== TASK ==
Set the material down again exactly, line by line, skipping each picture.

Top of DATASET SECTION

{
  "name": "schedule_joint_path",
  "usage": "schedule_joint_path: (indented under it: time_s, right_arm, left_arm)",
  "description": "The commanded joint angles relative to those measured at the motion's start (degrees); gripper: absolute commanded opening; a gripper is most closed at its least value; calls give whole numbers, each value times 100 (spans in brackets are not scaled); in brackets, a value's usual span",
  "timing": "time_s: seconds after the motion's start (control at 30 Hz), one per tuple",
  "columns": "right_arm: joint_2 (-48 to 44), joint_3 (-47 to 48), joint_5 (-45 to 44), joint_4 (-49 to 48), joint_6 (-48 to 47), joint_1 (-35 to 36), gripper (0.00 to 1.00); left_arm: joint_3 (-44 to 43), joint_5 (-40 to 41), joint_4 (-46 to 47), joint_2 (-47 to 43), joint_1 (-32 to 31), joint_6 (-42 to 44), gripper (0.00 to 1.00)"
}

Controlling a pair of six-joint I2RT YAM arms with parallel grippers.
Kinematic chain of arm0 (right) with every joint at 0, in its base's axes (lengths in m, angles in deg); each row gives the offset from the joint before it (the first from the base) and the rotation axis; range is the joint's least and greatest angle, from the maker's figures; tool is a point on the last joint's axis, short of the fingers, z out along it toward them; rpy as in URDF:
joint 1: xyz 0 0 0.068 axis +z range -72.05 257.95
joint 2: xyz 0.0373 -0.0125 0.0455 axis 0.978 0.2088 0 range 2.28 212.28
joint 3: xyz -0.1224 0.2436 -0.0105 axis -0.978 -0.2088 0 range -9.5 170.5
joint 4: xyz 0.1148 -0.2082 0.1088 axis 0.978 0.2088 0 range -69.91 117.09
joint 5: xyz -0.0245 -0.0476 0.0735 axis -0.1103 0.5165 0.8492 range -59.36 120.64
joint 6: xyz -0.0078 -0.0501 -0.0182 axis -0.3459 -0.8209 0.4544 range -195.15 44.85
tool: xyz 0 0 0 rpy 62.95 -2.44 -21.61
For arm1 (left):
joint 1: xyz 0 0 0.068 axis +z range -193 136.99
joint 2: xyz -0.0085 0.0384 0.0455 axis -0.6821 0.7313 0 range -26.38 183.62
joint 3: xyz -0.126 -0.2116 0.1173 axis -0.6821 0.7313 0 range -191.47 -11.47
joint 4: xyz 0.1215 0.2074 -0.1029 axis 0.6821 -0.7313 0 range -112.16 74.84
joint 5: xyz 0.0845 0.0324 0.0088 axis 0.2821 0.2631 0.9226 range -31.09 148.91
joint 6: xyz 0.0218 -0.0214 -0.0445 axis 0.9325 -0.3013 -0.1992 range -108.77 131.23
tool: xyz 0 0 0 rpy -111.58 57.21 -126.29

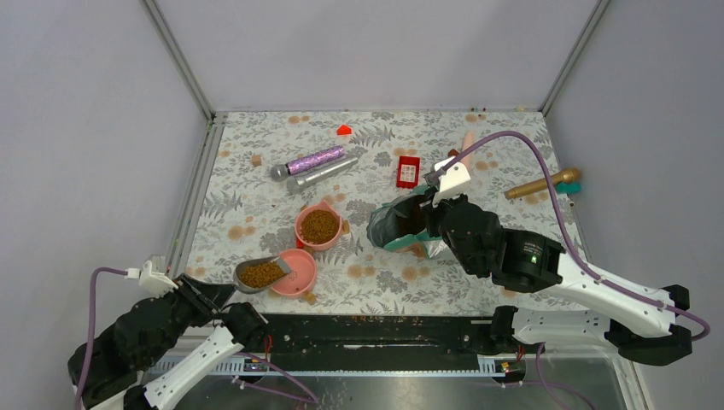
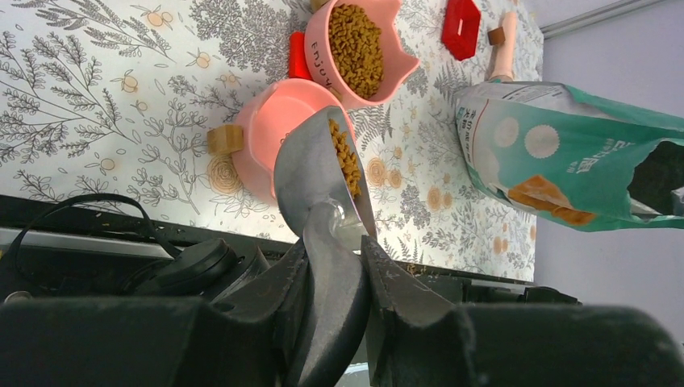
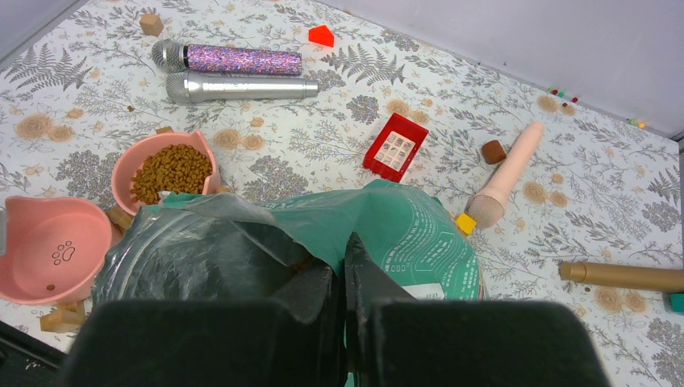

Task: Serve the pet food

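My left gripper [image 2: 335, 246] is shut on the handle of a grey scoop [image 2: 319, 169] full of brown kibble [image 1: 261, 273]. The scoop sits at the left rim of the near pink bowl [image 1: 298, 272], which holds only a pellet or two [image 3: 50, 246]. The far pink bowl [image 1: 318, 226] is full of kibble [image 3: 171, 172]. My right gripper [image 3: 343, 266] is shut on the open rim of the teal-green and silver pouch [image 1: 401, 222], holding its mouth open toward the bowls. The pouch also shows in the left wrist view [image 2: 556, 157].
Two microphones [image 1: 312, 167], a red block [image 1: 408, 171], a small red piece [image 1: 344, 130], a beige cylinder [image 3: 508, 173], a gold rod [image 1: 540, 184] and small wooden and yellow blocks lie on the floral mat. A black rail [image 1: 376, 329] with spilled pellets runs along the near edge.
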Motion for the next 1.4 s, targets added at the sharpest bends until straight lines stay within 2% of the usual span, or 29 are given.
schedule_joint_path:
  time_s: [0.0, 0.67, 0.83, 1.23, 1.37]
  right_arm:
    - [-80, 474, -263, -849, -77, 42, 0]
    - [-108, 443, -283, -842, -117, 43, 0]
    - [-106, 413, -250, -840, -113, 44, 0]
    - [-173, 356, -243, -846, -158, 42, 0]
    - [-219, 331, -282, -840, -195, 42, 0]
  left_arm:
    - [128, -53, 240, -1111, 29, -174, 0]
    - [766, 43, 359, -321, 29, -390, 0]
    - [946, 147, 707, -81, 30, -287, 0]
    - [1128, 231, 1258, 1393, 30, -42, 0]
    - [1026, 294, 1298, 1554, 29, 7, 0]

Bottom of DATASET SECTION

== RESPONSE BOX ==
{
  "name": "schedule_joint_path",
  "usage": "schedule_joint_path: (indented under it: time_s, right_arm, left_arm)",
  "description": "The commanded joint angles relative to those measured at the motion's start (degrees); gripper: absolute commanded opening; a gripper is most closed at its least value; calls give whole numbers, each value times 100 (spans in brackets are not scaled); in brackets, a value's usual span",
  "timing": "time_s: seconds after the motion's start (control at 30 Hz), one per tuple",
  "columns": "right_arm: joint_2 (-48 to 44), joint_3 (-47 to 48), joint_5 (-45 to 44), joint_4 (-49 to 48), joint_6 (-48 to 47), joint_1 (-35 to 36), gripper (0.00 to 1.00); left_arm: joint_3 (-44 to 43), joint_5 (-40 to 41), joint_4 (-46 to 47), joint_2 (-47 to 43), joint_1 (-32 to 31), joint_6 (-42 to 44), gripper (0.00 to 1.00)"
}

Controlling a pair of six-joint I2RT YAM arms with parallel grippers.
Kinematic chain of arm0 (right) with every joint at 0, in its base's axes (lengths in m, angles in deg); each row gives the offset from the joint before it (the first from the base) and the rotation axis; range is the joint's least and greatest angle, from the maker's figures; tool is a point on the last joint's axis, short of the fingers, z out along it toward them; rpy as in URDF:
joint 1: xyz 0 0 0.068 axis +z range -72.05 257.95
joint 2: xyz 0.0373 -0.0125 0.0455 axis 0.978 0.2088 0 range 2.28 212.28
joint 3: xyz -0.1224 0.2436 -0.0105 axis -0.978 -0.2088 0 range -9.5 170.5
joint 4: xyz 0.1148 -0.2082 0.1088 axis 0.978 0.2088 0 range -69.91 117.09
joint 5: xyz -0.0245 -0.0476 0.0735 axis -0.1103 0.5165 0.8492 range -59.36 120.64
joint 6: xyz -0.0078 -0.0501 -0.0182 axis -0.3459 -0.8209 0.4544 range -195.15 44.85
tool: xyz 0 0 0 rpy 62.95 -2.44 -21.61
For arm1 (left):
joint 1: xyz 0 0 0.068 axis +z range -193 136.99
joint 2: xyz -0.0085 0.0384 0.0455 axis -0.6821 0.7313 0 range -26.38 183.62
joint 3: xyz -0.126 -0.2116 0.1173 axis -0.6821 0.7313 0 range -191.47 -11.47
joint 4: xyz 0.1215 0.2074 -0.1029 axis 0.6821 -0.7313 0 range -112.16 74.84
joint 5: xyz 0.0845 0.0324 0.0088 axis 0.2821 0.2631 0.9226 range -31.09 148.91
joint 6: xyz 0.0218 -0.0214 -0.0445 axis 0.9325 -0.3013 -0.1992 range -108.77 131.23
tool: xyz 0 0 0 rpy -111.58 57.21 -126.29


Task: Serve the pet food

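My left gripper [image 2: 335, 246] is shut on the handle of a grey scoop [image 2: 319, 169] full of brown kibble [image 1: 261, 273]. The scoop sits at the left rim of the near pink bowl [image 1: 298, 272], which holds only a pellet or two [image 3: 50, 246]. The far pink bowl [image 1: 318, 226] is full of kibble [image 3: 171, 172]. My right gripper [image 3: 343, 266] is shut on the open rim of the teal-green and silver pouch [image 1: 401, 222], holding its mouth open toward the bowls. The pouch also shows in the left wrist view [image 2: 556, 157].
Two microphones [image 1: 312, 167], a red block [image 1: 408, 171], a small red piece [image 1: 344, 130], a beige cylinder [image 3: 508, 173], a gold rod [image 1: 540, 184] and small wooden and yellow blocks lie on the floral mat. A black rail [image 1: 376, 329] with spilled pellets runs along the near edge.
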Motion for the next 1.4 s, targets added at the sharpest bends until straight lines stay within 2% of the usual span, or 29 are given.
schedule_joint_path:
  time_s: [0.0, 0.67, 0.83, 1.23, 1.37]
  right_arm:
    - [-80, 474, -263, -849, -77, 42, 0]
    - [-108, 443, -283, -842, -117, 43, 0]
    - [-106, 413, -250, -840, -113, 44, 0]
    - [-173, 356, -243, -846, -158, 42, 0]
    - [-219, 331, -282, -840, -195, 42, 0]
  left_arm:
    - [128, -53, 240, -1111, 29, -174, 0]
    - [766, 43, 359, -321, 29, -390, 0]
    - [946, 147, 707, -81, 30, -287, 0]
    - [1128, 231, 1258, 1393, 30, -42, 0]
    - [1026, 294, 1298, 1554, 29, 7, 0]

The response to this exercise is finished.